President Emmerson Mnangagwa at Zimbabwe International Trade Fair 2022
President Emmerson Mnangagwa at Zimbabwe International Trade Fair 2022

The government's new measures to reverse the economy’s continuing fall are having the opposite effect, as critics warned. More on the story from Bulawayo.

President Emmerson Mnangagwa has announced measures to reverse an economic downturn characterized by hyperinflation, the local currency’s plunge and growing public unrest.

Mnangagwa's moves come in response to the suspension of bank lending, which is stifling the economy, particularly in the agricultural sector. The situation has prompted industry players such as major agricultural processing firm Dairibord to called off a scheduled dividend payout to shareholders.

In a letter to sugar cane farmers that VOA obtained, Tongaat Hullet, a South African sugar manufacturing subsidiary, indicates it is suspending all payments for the 2022 to 2023 season that it makes through bank-accessed loans. Small holder farmers attempting to purchase agricultural implements say they were refused payment using local currency.

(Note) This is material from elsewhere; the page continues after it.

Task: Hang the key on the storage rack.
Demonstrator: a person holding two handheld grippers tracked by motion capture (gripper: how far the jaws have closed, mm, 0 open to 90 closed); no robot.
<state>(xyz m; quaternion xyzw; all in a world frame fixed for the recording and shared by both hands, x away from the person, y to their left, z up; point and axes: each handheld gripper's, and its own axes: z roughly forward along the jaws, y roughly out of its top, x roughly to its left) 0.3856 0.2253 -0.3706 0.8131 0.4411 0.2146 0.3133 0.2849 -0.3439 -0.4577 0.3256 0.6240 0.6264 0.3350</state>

Conversely, farmers are apprehensive about payment in the local currency for their crop deliveries to the Grain Marketing Board after harvest, given that they are compelled to pay for imports of herbicides and farm equipments in foreign currency. Economic analyst Gift Mugano says suspending lending by banks is signing a death sentence for the economy.

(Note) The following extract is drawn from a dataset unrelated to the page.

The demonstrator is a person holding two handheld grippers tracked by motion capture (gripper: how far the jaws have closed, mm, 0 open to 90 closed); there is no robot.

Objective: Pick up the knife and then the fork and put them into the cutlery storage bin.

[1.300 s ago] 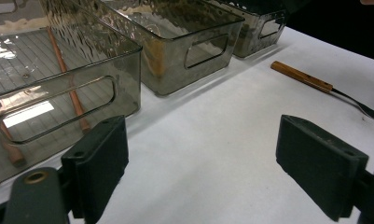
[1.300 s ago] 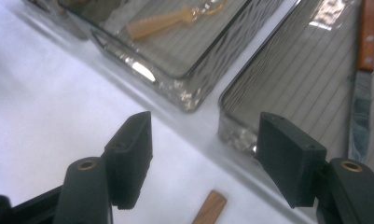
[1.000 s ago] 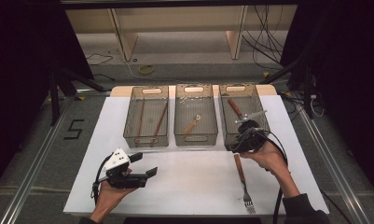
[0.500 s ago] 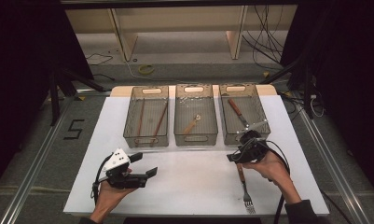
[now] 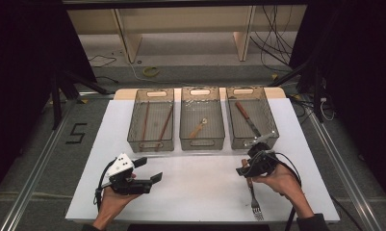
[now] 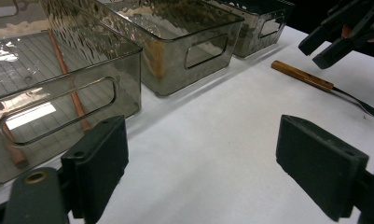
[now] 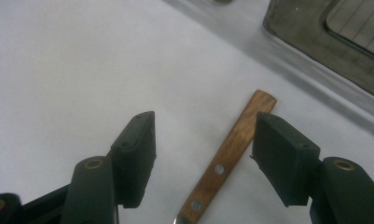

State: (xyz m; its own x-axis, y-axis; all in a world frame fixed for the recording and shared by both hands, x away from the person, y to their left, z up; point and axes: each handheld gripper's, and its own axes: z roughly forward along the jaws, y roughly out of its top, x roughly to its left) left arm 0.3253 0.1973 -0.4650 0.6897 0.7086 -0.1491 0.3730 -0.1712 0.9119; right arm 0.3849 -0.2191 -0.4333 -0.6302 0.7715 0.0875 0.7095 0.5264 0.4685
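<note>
Fork (image 5: 252,192) on the near right of the worktop (image 5: 200,192): my right gripper (image 7: 201,154) has dropped from the right bin (image 5: 250,118), jaws narrowing astride its wooden handle, nothing gripped yet; pickup looks imminent.

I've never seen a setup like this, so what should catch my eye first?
Probably the right gripper with its jaws open above the wooden handle of a fork lying on the white table. Behind stand three smoky clear bins in a row. The left gripper hangs open nearer the table's front.
</note>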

"As you see now," Mugano says, "these companies which are issuing statements use finance from the banking sector loans to pre-finance production. But now because that capability has been taken away, particularly if you look at Tongaatt Hullet, they cannot continue to guarantee that funding of farmers and are now saying `we are suspending.’"

Mugano says business prospects for the country are bleak.

"What it means is that we are going to see bankruptcy across all the value chains,' hde says. "Farmers are going to be bankrupt, businesses are going to be bankrupt. At a macro level it means deindustrialisation, it means aggregate demand is going to fall. Going into recession." Mugano added "You are leaving room for South African and Zambian companies, regional companies, to come and supply into Zimbabwe."

Observers such as Mugano also say indications point toward the forced end of the multi-currency system and rejection of the Zimbabwean dollar altogether.